The Body Lovers
- First edition (publ. Dutton)
- Author: Mickey Spillane
- Publication date: 1967

= The Body Lovers =

1967 novel by Mickey Spillane

The Body Lovers (1967) is a novel by American crime writerMickey Spillane, featuring private investigator Mike Hammer.

==Plot summary==
This story opens with Mike Hammer moving through the dark streets of the city when he hears a child emit a terrible scream of fear. When he finds the child he also discovers the nude body of a murdered beautiful woman who had been beaten to death with a whip. This begins a complicated and baffling case involving the deaths of a few more women, a murdered newspaper reporter who was tracking some aspects of the case and the sordid life of the prostitutes in the city.
The newspaper reporter community and the police department ally themselves with Hammer, but despite all the effort, there are few clues, so in typical Hammer style, Mike creates them.
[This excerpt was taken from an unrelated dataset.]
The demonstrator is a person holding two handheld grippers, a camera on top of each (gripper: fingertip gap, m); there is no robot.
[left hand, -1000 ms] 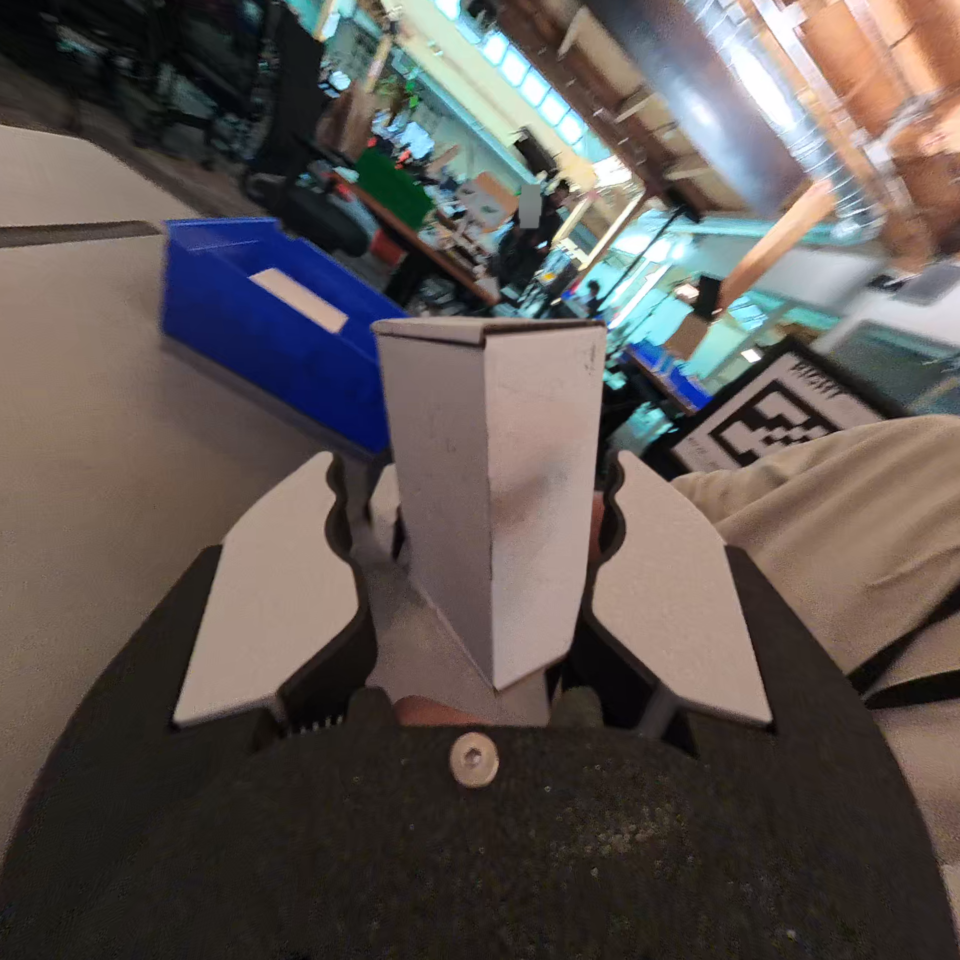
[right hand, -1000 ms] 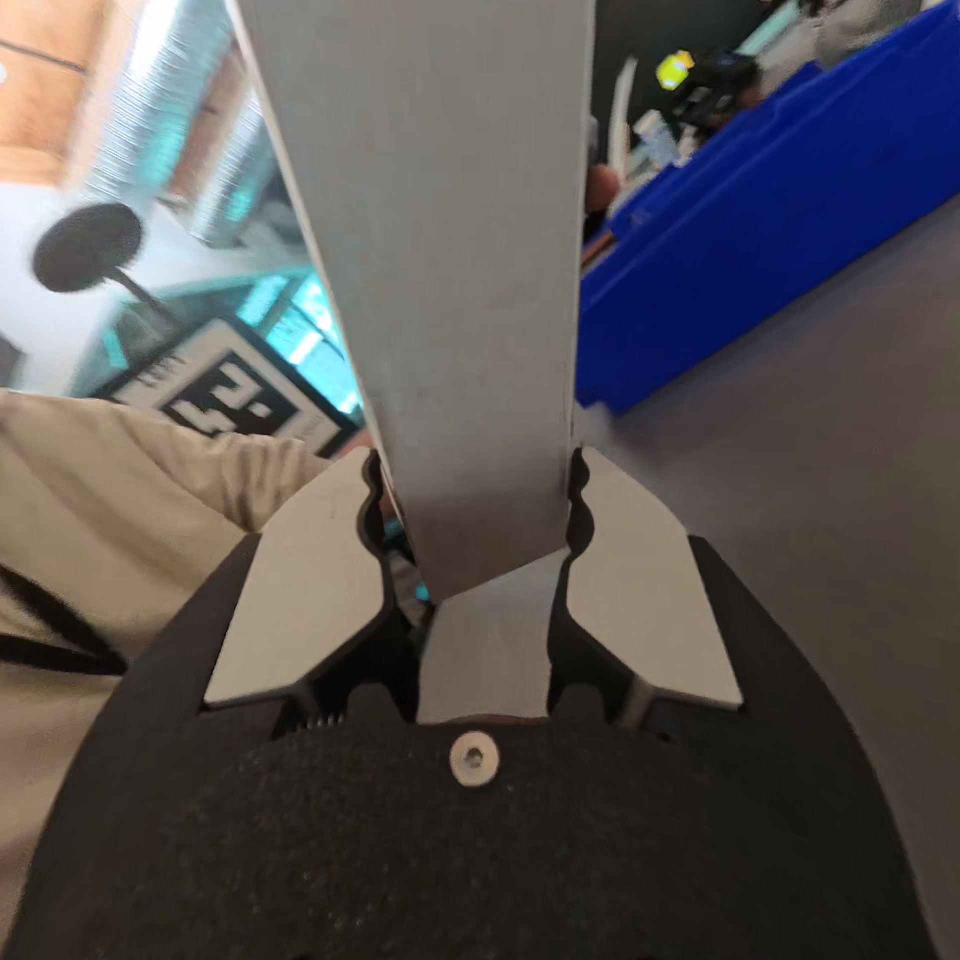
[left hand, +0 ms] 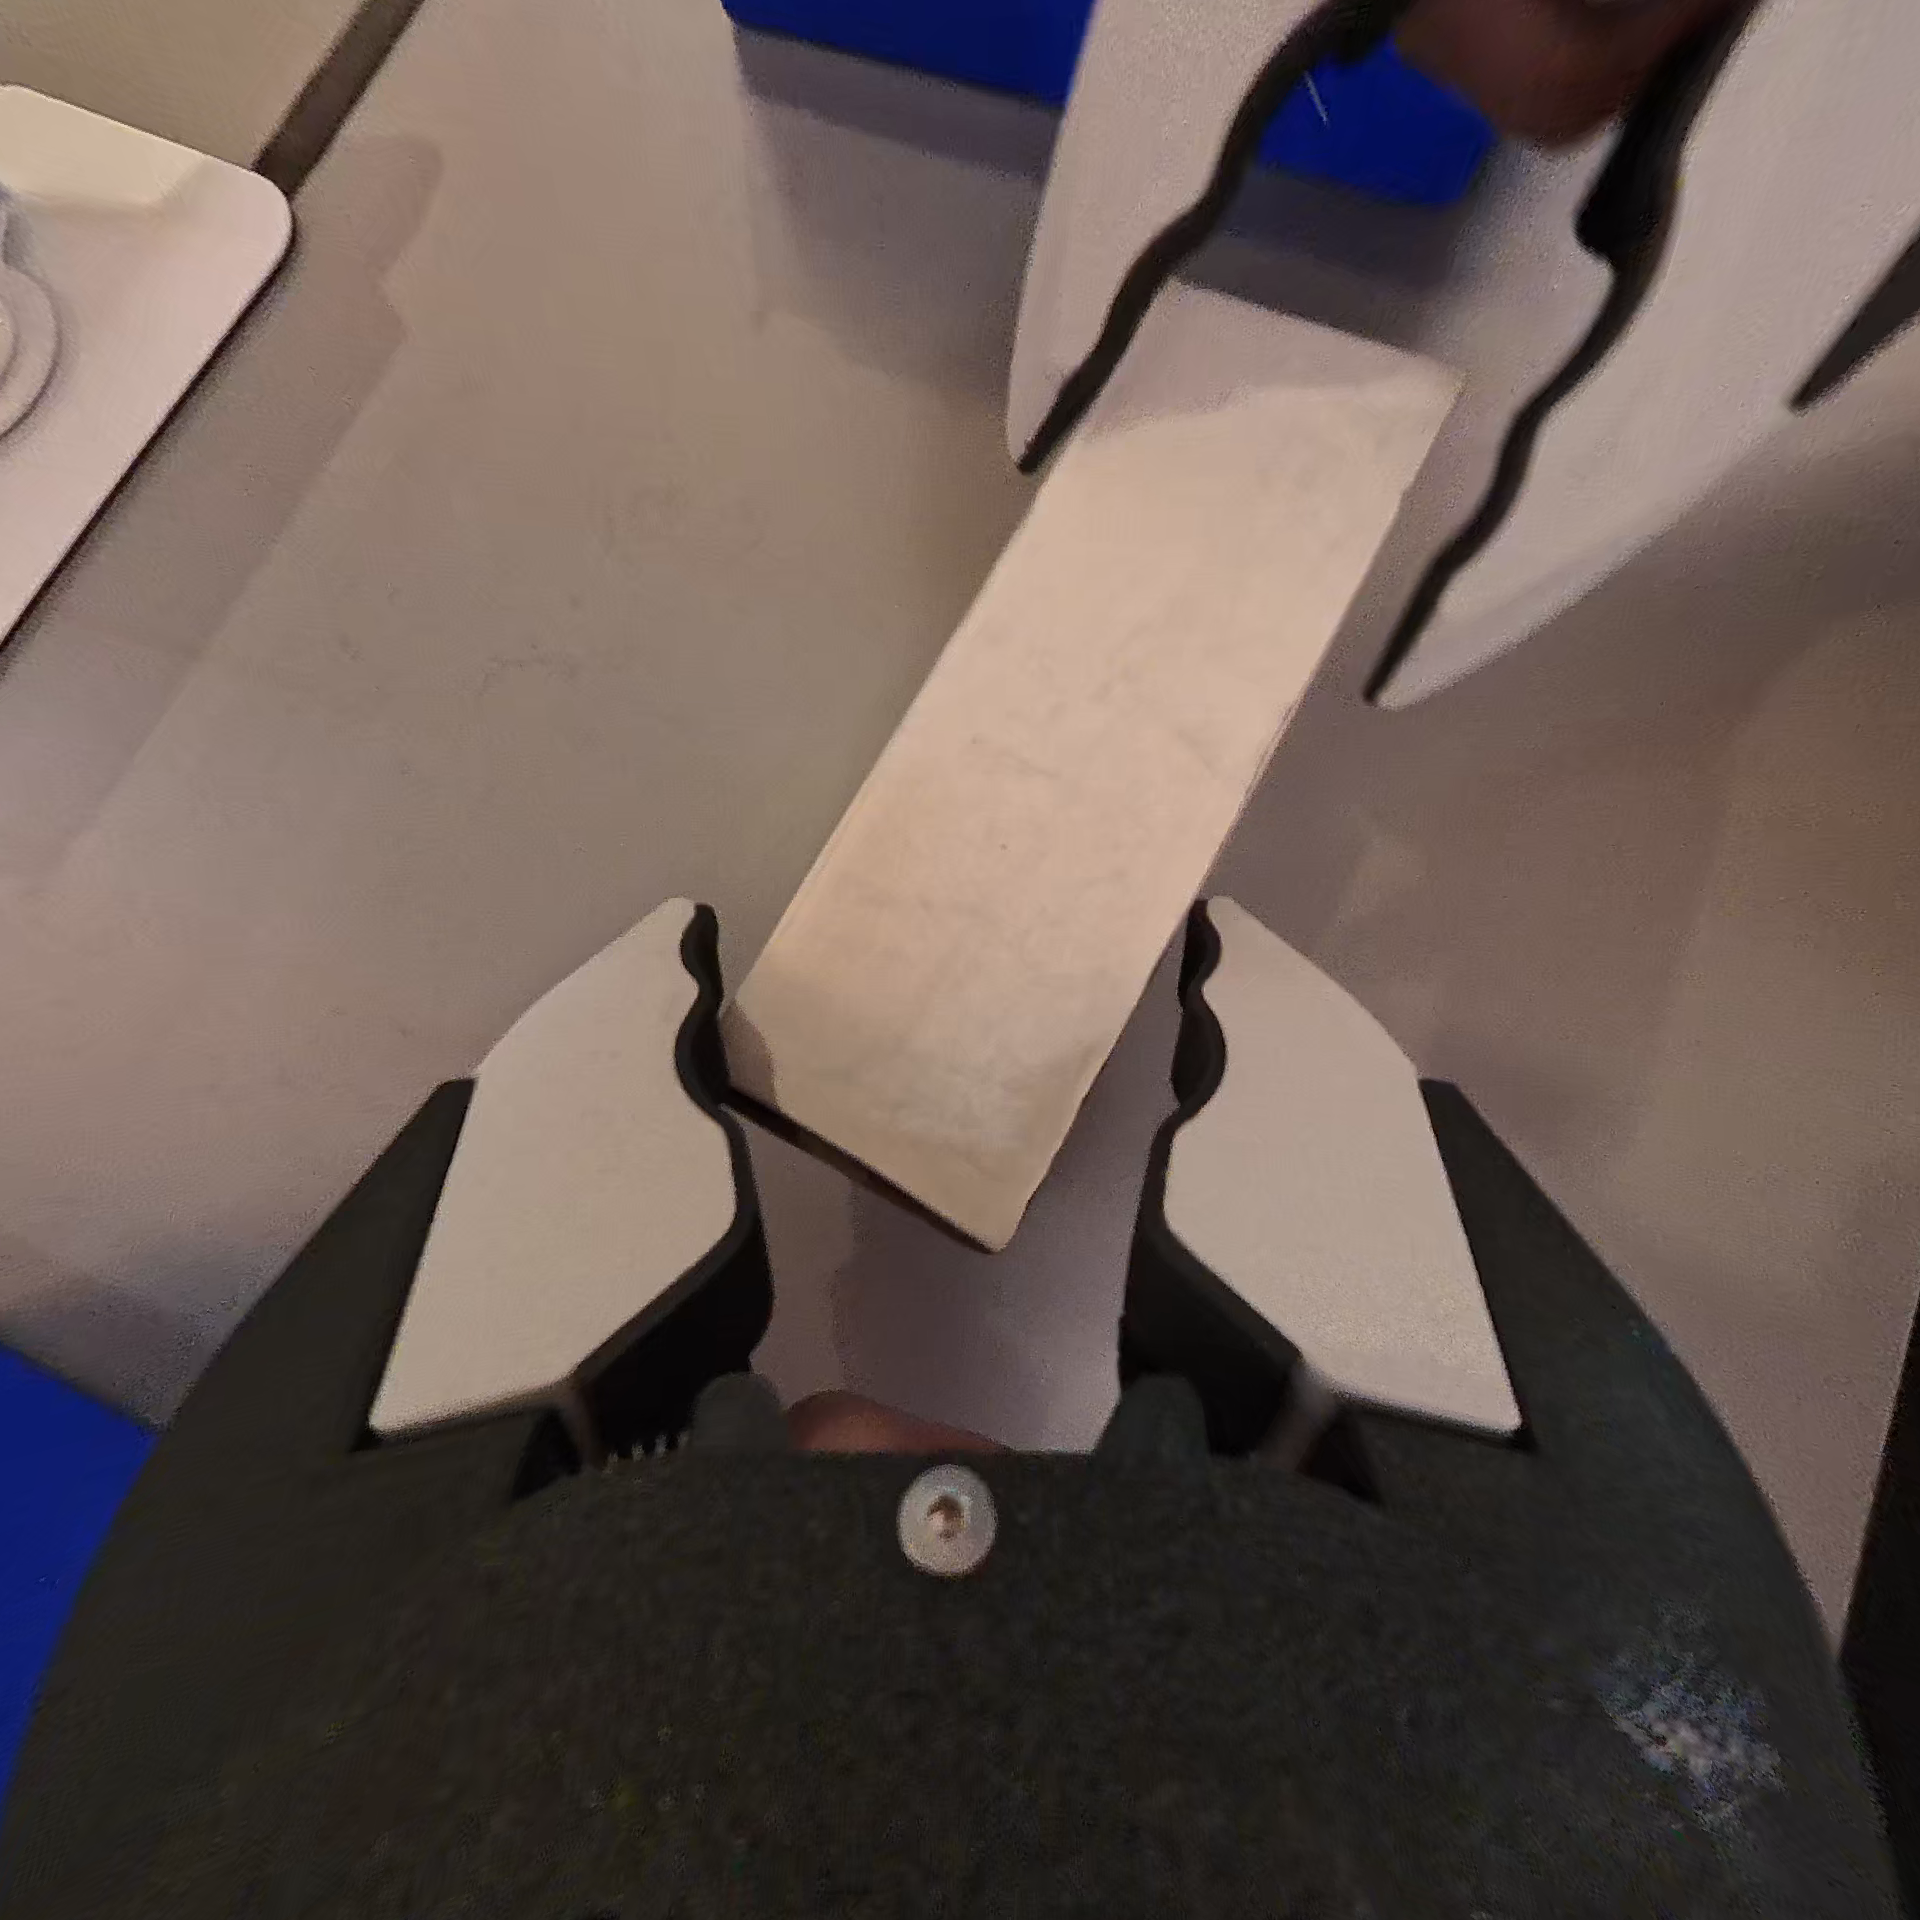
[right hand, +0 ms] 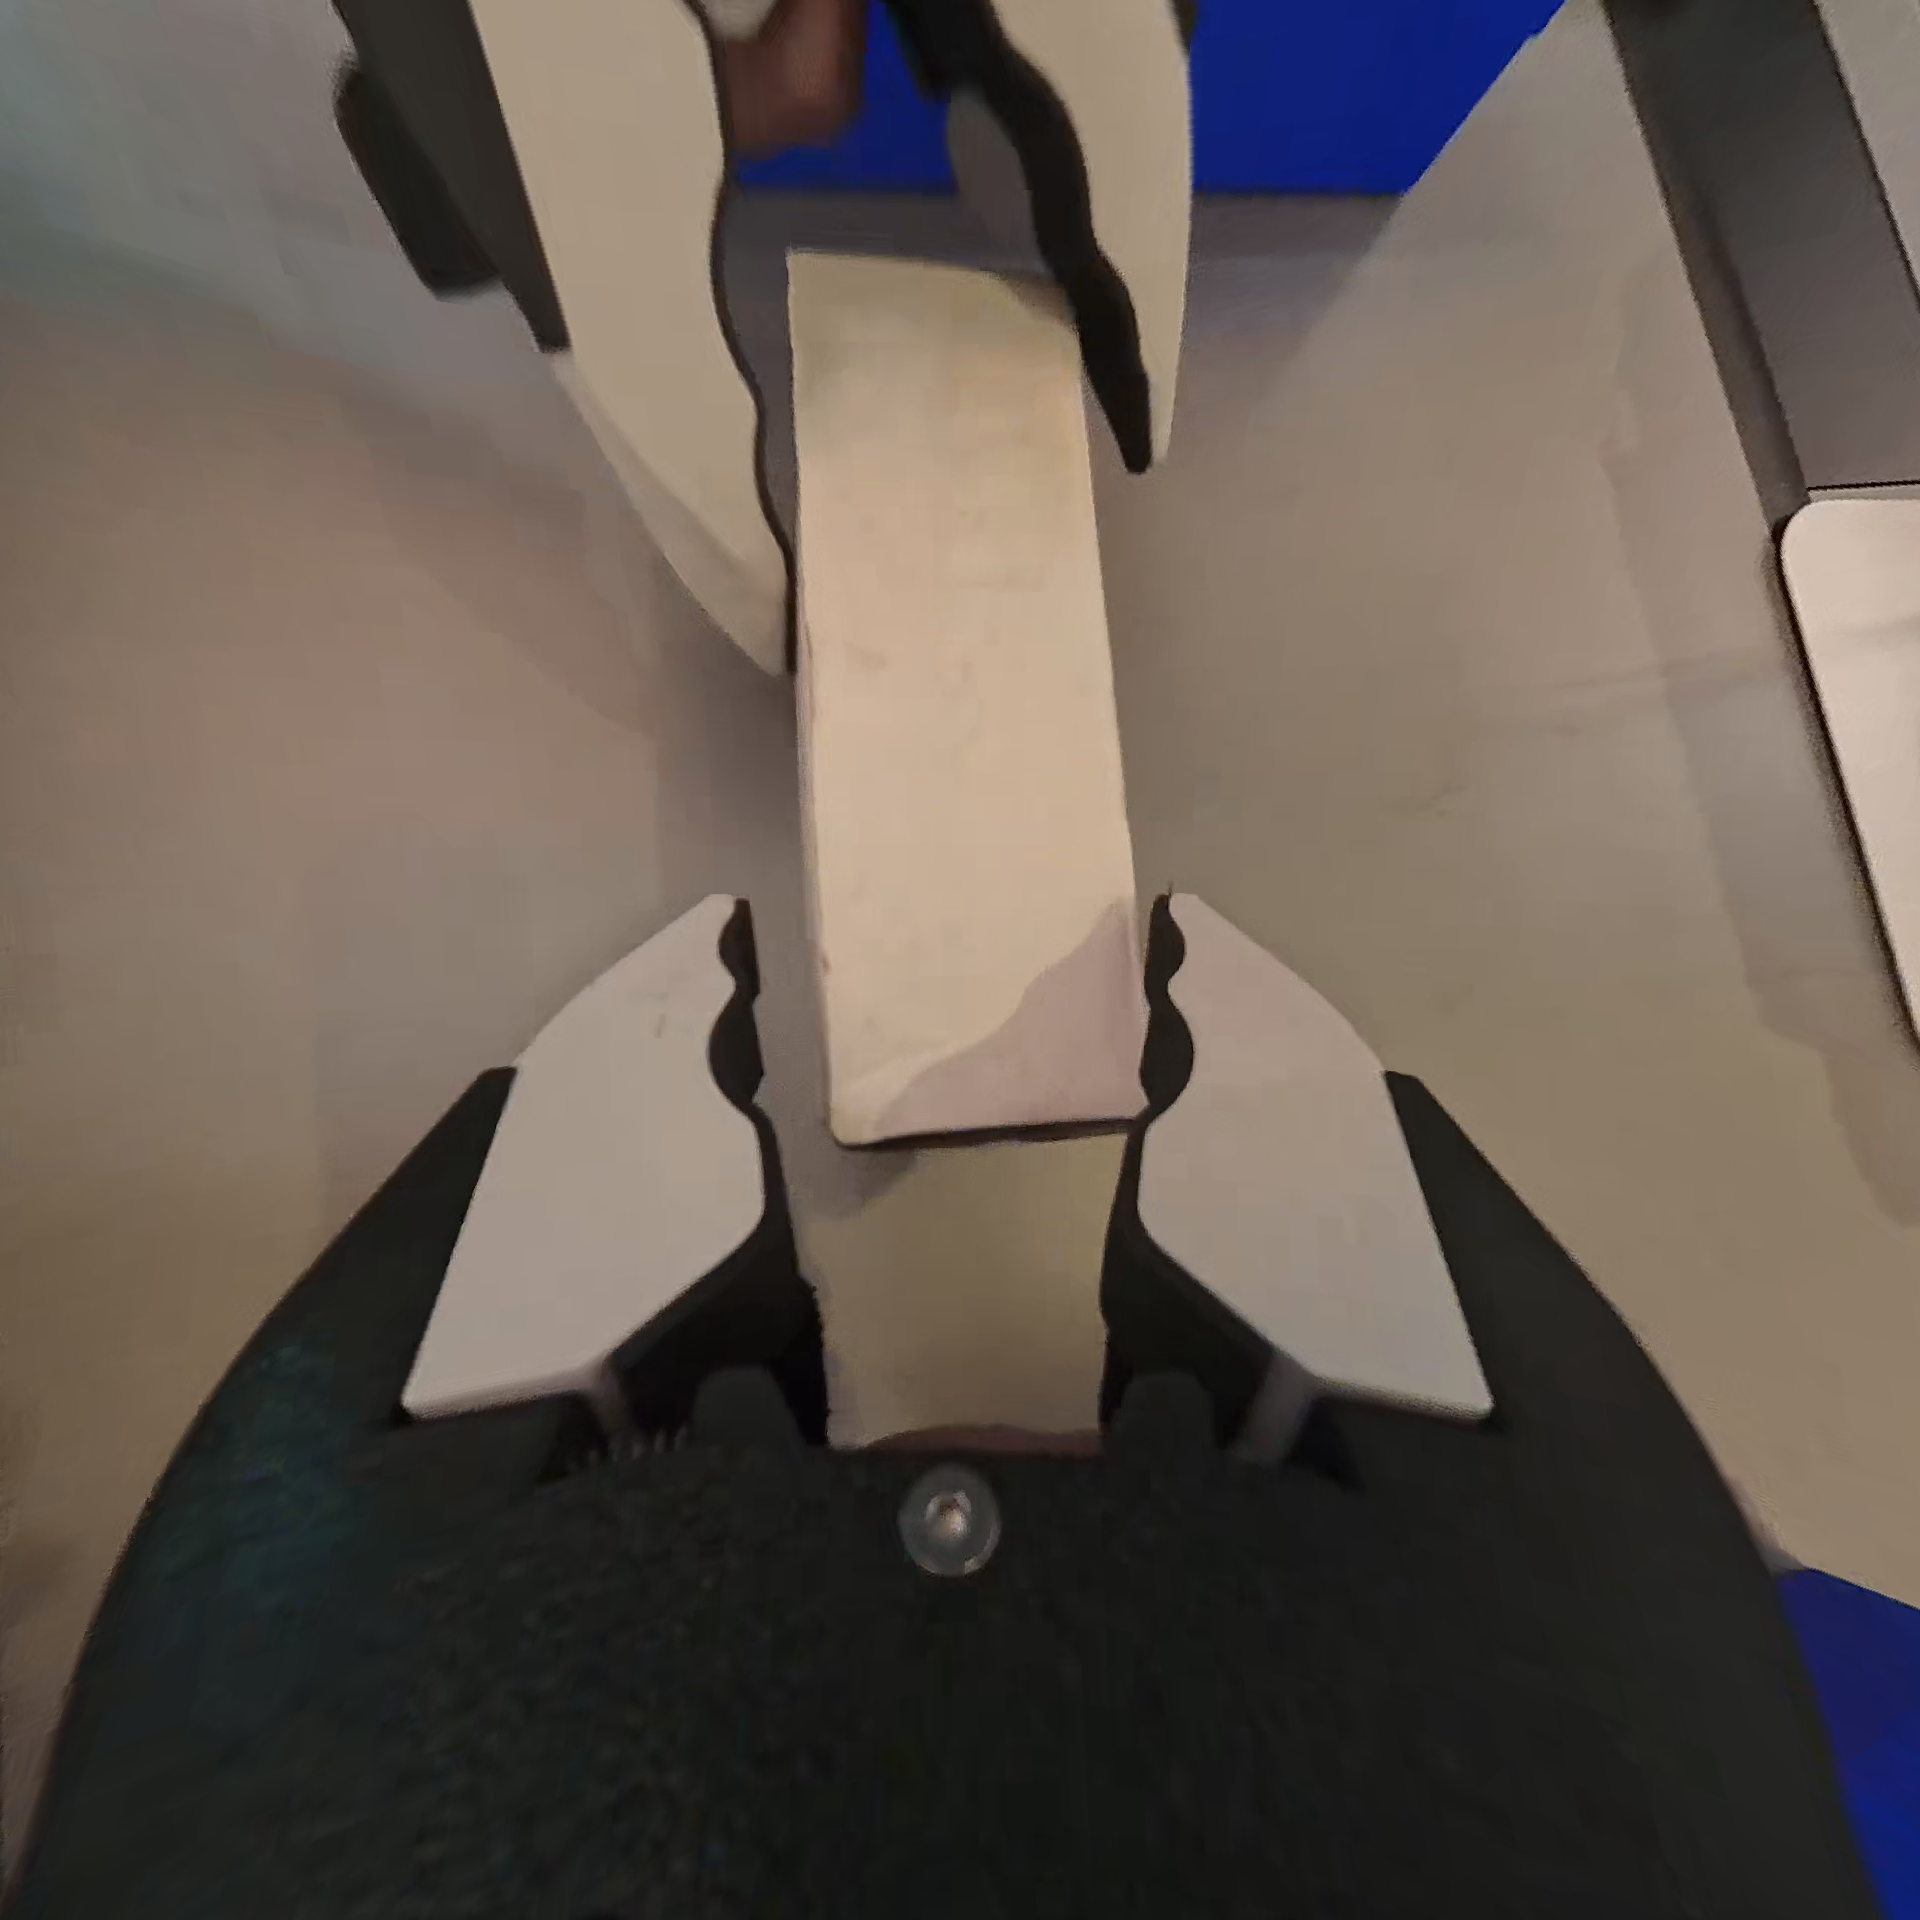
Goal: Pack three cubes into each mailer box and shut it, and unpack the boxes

He plays the white knight to some women who have reached the depths, pounding a pimp who regularly beat his women into a bloody pulp in order to make the point. Mike uncovers a sadistic ring made up of international figures where women at a low point risk their lives for a fortune in a desperate attempt to pull themselves up. In the end, Velda comes through for Mike and he defeats the ring by literally blowing it away.